■ **Work task**
Write out all records as given; omit images.
START Exercise input
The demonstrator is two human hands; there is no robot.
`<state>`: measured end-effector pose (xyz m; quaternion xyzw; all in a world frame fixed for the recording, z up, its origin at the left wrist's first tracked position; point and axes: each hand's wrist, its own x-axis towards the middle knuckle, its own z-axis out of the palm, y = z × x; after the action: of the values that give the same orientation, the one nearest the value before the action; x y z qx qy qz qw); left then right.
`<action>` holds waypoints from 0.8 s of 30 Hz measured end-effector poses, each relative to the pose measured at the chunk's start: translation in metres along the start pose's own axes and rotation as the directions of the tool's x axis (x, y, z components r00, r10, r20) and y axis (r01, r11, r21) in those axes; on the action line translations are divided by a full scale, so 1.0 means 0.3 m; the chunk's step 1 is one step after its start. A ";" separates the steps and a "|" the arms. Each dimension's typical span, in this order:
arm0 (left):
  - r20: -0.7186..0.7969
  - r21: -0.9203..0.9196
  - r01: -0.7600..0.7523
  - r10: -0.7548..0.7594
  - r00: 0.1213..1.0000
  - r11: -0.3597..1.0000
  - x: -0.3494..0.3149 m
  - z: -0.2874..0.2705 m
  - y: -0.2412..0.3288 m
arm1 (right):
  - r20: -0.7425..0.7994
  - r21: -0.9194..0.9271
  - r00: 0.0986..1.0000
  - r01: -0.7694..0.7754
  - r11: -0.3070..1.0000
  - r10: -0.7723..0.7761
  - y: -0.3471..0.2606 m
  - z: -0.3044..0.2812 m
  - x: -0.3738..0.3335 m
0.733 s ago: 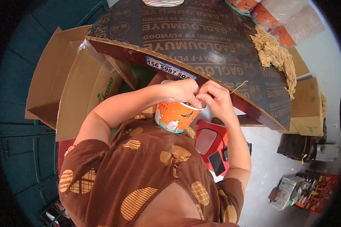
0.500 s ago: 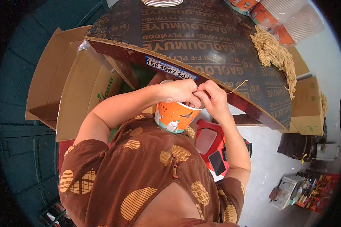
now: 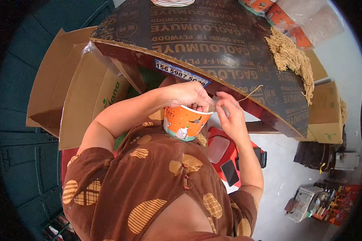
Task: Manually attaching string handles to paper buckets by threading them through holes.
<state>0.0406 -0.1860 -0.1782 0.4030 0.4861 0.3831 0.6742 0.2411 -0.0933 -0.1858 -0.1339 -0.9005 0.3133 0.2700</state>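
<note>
An orange paper bucket (image 3: 185,127) with a white rim, printed figures and a green base band rests against my torso, below the table edge. My left hand (image 3: 191,96) reaches over its mouth, with the fingers bent and pinched at the inside of the right rim. What lies between those fingertips is partly hidden. Just right of the rim, my right hand (image 3: 232,114) has its thumb and fingers apart. A thin tan twine (image 3: 251,93) emerges beside the right fingers and runs up across the table edge; its other end is hidden by the hands.
The dark plywood table (image 3: 197,38) is ahead. On its right lie a bundle of tan twine (image 3: 287,54) and stacked paper buckets (image 3: 293,26). Open cardboard boxes (image 3: 86,96) stand left, and another carton (image 3: 326,108) right. Beneath my right arm, a phone (image 3: 230,172) lies on a red stool (image 3: 218,160).
My right hand has drawn slightly right, away from the left, and its fingers have spread. The left hand stays at the bucket, its fingers now nearer the right rim.
</note>
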 end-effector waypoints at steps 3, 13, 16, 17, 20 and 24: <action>0.005 0.032 -0.012 0.012 1.000 0.999 0.008 -0.003 -0.004 | -0.063 -0.104 0.997 0.028 0.994 -0.035 -0.057 -0.002 0.004; -0.013 0.035 -0.016 0.016 1.000 0.999 0.015 0.005 -0.008 | -0.092 -0.014 0.996 -0.021 1.000 0.019 -0.068 0.029 -0.004; -0.015 0.049 -0.001 0.002 1.000 0.999 0.021 0.001 -0.009 | -0.103 -0.009 0.995 -0.014 1.000 0.013 -0.071 0.033 -0.003; -0.015 0.047 0.000 0.001 1.000 0.999 0.024 -0.001 -0.014 | -0.102 -0.008 0.995 -0.015 1.000 0.014 -0.073 0.033 -0.001; -0.007 0.023 -0.010 0.010 1.000 1.000 0.029 -0.003 -0.021 | -0.099 -0.018 0.995 -0.008 1.000 0.006 -0.071 0.034 0.005; -0.003 0.026 -0.011 0.011 1.000 1.000 0.027 -0.005 -0.011 | -0.057 0.055 0.997 -0.055 0.997 0.058 -0.051 0.040 0.000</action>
<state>0.0414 -0.1797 -0.1844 0.4135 0.4900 0.3813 0.6660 0.2332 -0.1110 -0.1840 -0.1614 -0.8793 0.3408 0.2909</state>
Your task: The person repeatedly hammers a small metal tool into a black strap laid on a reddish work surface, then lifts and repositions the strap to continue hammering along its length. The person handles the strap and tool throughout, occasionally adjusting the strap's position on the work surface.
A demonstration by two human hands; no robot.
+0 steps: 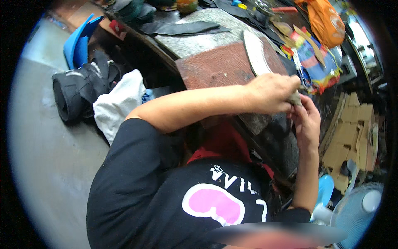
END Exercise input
■ **Solution to this task**
The demonstrator is two human hands; there is no robot.
`<state>`: measured end-effector pose (xyz m; quaternion xyzw; all in a world frame fixed for the recording, z up, its origin at the left wrist's first tracked position; point and axes: each hand's wrist, its own x-axis towards the middle knuckle, its own z-axis out of the palm, y = z × x; after the action: of the values that give the same orientation, the one nearest the value before the action; x y z qx qy qz qw); left then right.
`<action>` holds waypoints from 0.8 s of 30 Hz measured end-effector poses, each relative to the pose measured at the chunk's start: translation in metres along the start pose's own axes and rotation as the directions of the tool's x axis (x, y, z components r00, r10, r20) and y axis (r01, r11, r21) in those axes; on the action line translations are divided by a full scale, so 1.0 means 0.3 m; the chunk's step 1 is one step after its start. A ";" separates the steps and a "|" the arms. Each dimension's typical span, in this order:
arm0 (left):
  - r20: -0.7186..0.7969
  - r21: -0.9203..0.9196
  - r01: -0.7600..0.7523
  - r10: -0.7548..0.7594
  - r00: 0.1213..1.0000
  - r11: -0.3597..1.0000
  - x: -0.3494..0.3149 m
  - z: -0.2874..0.2705 m
  - y: -0.2412..0.3288 m
arm1 (right):
  - r20: -0.7425..0.7994
  - r21: -0.9194..0.9271
  - r00: 0.0986..1.0000
  - r01: -0.7694..0.7754
  - r11: -0.3070..1.0000
  - r10: -0.7723..0.7761
  - y: -0.3471..0.2606 m
  - z: -0.3044..0.2812 m
  - x: -0.3738..0.3335 m
0.733 s ago: 
0.500 s ago: 
now: 
Task: Manually attaching string handles to paper buckets by threading them through holes.
<state>0.0406 -0.1860 -0.1782 0.4030 0.4861 0.3831 0.6742 0.2411 -0.0933 -0.1858 -0.1339 -0.9005 0.3133 0.2700</state>
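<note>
An orange paper bucket (image 3: 185,127) with a white rim, printed figures and a green base band rests against my torso, below the table edge. My left hand (image 3: 191,96) reaches over its mouth, with the fingers bent and pinched at the inside of the right rim. What lies between those fingertips is partly hidden. Just right of the rim, my right hand (image 3: 232,114) has its thumb and fingers apart. A thin tan twine (image 3: 251,93) emerges beside the right fingers and runs up across the table edge; its other end is hidden by the hands.
The dark plywood table (image 3: 197,38) is ahead. On its right lie a bundle of tan twine (image 3: 287,54) and stacked paper buckets (image 3: 293,26). Open cardboard boxes (image 3: 86,96) stand left, and another carton (image 3: 326,108) right. Beneath my right arm, a phone (image 3: 230,172) lies on a red stool (image 3: 218,160).
My right hand has drawn slightly right, away from the left, and its fingers have spread. The left hand stays at the bucket, its fingers now nearer the right rim.
</note>
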 end-effector waypoints at steps 3, 13, 16, 17, 20 and 24: <action>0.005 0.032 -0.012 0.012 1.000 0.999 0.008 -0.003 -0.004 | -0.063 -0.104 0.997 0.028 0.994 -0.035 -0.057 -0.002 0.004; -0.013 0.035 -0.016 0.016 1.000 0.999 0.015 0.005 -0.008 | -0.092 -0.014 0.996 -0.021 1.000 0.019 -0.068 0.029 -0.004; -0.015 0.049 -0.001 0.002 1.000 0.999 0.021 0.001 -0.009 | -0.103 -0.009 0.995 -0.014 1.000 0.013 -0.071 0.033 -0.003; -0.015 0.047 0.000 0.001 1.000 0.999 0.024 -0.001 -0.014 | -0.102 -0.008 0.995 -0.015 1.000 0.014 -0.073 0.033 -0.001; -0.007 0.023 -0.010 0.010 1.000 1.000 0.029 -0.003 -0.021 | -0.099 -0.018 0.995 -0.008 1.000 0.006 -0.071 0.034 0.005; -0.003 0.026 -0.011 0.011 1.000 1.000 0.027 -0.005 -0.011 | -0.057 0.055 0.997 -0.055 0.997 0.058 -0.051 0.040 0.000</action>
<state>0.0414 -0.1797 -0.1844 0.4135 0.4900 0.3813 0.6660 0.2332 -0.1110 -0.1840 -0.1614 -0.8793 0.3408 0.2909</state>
Your task: The person repeatedly hammers a small metal tool into a black strap laid on a reddish work surface, then lifts and repositions the strap to continue hammering along its length. The person handles the strap and tool throughout, occasionally adjusting the strap's position on the work surface.
A demonstration by two human hands; no robot.
+0 steps: 

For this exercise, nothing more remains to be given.